• WHAT YOU SHOULD DO
From the records, pick out and copy each line containing "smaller".

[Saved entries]
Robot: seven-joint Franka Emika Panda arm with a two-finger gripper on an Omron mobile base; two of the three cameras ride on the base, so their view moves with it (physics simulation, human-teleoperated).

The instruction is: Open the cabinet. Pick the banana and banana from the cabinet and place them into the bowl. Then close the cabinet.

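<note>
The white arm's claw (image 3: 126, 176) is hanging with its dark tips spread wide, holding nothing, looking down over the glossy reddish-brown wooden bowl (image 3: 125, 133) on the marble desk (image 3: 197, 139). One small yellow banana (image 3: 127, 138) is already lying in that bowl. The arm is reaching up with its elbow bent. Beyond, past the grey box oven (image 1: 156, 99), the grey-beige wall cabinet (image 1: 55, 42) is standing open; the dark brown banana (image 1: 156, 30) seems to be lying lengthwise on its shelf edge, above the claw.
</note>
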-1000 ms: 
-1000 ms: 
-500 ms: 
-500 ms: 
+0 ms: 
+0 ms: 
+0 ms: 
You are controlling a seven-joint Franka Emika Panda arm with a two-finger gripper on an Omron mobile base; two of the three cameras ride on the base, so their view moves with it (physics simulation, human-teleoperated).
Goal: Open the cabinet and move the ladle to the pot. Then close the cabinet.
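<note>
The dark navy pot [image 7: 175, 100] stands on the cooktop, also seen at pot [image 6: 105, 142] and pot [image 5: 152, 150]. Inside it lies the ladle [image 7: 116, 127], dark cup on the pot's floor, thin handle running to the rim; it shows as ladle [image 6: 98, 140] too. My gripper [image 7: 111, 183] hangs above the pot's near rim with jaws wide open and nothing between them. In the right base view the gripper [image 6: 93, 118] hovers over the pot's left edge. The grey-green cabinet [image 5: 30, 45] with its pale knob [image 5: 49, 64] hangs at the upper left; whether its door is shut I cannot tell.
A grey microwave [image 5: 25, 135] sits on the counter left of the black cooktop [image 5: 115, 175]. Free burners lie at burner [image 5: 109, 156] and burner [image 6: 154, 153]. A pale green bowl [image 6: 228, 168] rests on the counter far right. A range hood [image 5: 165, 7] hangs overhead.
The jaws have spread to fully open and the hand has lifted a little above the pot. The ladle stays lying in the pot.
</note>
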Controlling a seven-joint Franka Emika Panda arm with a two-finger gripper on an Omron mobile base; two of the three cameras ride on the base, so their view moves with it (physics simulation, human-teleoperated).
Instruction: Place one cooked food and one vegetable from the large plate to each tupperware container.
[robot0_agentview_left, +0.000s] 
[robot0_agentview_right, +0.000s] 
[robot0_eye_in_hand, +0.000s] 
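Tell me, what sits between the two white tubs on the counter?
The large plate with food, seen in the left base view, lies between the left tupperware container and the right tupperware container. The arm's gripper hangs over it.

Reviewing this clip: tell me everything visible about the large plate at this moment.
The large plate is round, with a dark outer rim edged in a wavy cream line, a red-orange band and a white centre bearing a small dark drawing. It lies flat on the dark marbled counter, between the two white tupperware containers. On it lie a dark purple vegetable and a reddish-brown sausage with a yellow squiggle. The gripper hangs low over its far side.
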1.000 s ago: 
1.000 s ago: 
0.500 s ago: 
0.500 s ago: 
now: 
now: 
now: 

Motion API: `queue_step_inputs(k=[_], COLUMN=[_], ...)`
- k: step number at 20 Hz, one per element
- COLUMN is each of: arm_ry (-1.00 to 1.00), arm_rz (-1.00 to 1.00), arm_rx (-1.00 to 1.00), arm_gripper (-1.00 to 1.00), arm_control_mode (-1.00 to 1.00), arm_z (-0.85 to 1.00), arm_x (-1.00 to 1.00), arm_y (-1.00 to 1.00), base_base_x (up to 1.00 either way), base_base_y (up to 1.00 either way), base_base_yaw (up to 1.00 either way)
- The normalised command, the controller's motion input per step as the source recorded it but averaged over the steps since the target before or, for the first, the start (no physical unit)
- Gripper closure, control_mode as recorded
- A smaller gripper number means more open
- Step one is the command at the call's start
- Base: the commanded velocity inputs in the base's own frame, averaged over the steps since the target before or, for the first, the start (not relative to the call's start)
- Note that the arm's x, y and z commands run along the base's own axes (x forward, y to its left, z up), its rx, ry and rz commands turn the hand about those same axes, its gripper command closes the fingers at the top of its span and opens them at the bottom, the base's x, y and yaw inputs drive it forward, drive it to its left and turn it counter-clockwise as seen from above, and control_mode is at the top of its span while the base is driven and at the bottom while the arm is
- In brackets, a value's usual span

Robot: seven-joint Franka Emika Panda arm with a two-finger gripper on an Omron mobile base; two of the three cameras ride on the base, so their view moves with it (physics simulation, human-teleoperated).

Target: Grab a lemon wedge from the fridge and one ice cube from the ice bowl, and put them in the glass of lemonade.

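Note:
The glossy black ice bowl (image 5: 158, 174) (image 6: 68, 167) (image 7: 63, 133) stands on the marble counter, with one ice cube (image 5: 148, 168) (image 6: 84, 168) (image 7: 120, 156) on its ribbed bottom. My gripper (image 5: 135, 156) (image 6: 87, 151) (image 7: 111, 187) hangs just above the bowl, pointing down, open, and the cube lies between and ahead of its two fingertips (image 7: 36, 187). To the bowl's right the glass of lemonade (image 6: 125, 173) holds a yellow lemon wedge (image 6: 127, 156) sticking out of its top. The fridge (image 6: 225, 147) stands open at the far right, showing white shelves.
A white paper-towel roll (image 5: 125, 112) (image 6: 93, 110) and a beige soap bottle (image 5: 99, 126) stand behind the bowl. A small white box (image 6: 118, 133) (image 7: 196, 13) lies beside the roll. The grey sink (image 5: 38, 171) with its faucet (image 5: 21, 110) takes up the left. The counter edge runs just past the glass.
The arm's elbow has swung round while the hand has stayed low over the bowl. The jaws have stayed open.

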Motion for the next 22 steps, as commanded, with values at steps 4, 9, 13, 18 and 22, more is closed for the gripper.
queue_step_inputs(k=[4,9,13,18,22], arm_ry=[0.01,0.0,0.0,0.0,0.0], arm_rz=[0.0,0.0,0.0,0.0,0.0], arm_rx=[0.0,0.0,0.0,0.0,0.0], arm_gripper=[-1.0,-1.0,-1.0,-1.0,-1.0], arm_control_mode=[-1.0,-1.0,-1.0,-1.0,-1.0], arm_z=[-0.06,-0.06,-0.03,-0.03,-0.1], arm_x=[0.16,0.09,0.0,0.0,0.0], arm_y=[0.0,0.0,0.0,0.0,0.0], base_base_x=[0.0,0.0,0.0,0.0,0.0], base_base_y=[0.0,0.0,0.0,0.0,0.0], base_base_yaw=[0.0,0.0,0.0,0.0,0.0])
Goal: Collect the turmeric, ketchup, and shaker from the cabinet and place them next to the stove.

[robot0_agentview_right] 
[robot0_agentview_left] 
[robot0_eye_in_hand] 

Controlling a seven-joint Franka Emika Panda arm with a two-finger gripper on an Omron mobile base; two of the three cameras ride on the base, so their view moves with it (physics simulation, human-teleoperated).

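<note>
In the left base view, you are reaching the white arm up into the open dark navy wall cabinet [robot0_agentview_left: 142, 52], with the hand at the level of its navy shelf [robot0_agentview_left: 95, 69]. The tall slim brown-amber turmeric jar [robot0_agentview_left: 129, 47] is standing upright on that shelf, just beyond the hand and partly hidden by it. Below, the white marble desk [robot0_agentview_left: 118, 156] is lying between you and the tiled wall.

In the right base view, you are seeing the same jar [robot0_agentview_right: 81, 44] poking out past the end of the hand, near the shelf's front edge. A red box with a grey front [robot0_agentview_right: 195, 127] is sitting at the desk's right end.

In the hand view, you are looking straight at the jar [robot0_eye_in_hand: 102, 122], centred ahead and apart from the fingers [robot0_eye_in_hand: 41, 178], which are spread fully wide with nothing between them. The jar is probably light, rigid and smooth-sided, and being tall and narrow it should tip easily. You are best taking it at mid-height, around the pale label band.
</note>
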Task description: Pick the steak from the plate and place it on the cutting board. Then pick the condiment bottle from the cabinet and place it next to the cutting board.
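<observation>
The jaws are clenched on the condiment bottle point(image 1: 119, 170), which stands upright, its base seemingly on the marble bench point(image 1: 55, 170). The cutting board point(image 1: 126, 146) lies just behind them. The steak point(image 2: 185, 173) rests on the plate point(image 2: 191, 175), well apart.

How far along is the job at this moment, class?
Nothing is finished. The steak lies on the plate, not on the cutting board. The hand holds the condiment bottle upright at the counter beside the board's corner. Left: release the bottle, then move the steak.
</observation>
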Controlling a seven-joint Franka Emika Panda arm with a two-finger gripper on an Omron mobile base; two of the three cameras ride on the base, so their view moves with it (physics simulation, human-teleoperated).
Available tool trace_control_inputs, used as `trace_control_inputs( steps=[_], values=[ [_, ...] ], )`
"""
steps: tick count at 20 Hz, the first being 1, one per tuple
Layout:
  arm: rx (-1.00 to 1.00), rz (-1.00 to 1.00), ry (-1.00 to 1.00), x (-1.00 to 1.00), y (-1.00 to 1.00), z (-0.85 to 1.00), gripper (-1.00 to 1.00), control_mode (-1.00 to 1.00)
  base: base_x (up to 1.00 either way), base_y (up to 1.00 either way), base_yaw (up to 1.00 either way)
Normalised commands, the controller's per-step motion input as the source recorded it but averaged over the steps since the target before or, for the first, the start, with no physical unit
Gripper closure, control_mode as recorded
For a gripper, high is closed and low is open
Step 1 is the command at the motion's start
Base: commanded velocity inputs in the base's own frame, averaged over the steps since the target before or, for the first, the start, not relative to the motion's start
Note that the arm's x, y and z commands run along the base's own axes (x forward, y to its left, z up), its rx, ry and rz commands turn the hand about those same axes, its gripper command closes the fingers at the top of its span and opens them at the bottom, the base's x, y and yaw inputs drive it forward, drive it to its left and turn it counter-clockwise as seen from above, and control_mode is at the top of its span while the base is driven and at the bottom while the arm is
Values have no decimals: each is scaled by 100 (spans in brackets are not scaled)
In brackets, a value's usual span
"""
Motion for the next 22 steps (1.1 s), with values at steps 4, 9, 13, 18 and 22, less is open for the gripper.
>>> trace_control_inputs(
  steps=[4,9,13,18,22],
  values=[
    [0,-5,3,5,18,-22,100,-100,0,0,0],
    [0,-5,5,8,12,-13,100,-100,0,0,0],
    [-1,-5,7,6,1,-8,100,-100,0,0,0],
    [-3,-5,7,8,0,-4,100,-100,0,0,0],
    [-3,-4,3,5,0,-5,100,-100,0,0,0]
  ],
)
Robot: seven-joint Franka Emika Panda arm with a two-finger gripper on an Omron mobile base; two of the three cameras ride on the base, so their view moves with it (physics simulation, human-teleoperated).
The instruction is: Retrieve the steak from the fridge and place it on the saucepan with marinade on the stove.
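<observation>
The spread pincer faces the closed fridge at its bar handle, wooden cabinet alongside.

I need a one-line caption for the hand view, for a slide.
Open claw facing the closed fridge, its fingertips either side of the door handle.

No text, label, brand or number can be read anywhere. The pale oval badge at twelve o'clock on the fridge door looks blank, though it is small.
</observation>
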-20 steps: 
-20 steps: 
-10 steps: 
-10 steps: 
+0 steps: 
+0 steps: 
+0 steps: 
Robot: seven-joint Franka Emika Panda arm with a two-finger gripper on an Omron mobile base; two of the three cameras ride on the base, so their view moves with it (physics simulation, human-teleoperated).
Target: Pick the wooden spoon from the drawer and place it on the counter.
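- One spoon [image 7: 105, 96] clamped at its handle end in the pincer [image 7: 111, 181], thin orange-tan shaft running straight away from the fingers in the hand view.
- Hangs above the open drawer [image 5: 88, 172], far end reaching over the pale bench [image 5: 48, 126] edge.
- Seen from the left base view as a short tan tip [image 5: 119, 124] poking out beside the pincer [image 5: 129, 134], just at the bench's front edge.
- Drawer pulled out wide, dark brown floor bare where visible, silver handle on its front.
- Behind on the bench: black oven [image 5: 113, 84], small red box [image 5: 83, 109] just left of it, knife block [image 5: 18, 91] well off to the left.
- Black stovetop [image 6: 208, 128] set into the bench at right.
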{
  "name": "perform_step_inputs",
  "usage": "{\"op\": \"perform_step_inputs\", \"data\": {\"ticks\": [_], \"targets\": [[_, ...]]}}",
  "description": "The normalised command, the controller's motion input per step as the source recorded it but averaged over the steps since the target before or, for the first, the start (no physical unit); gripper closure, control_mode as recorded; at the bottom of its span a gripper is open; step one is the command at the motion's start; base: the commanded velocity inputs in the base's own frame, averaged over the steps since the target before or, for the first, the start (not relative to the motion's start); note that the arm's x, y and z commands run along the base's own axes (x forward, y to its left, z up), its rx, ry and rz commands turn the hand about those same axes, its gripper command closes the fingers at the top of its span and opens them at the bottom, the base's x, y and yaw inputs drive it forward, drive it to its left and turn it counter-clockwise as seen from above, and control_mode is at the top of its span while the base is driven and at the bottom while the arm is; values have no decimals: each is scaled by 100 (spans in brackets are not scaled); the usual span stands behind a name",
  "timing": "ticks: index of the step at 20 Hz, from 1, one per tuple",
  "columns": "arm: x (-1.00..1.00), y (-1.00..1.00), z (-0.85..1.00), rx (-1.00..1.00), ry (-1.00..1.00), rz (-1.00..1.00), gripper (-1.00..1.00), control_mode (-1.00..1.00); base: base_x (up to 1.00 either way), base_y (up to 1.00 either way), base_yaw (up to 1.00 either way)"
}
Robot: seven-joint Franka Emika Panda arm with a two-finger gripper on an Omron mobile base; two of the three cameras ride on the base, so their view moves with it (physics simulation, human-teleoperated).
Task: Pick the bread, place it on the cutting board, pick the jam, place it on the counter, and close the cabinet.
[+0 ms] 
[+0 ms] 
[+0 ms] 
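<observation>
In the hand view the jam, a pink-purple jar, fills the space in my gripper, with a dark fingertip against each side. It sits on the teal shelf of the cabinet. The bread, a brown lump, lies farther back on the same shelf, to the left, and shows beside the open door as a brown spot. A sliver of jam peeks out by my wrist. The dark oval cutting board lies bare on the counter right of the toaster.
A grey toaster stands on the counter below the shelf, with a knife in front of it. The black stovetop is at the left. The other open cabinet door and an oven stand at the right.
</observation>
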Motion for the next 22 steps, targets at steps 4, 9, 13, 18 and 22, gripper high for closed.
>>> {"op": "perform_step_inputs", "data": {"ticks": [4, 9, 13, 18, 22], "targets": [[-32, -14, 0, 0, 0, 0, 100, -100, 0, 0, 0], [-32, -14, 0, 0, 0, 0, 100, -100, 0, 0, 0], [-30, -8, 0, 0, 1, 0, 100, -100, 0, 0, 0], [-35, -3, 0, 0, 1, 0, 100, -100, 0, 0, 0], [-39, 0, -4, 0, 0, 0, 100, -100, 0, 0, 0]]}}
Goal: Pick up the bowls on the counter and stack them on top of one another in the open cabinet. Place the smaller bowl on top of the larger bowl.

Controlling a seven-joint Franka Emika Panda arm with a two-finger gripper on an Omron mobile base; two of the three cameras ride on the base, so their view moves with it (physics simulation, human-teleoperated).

• OUTPUT OF THE TASK
- A smaller gripper number means more open
Goal: Pick up the bowls on the counter and stack them on top of one another in the open cabinet. Place the smaller bowl on top of the larger bowl.

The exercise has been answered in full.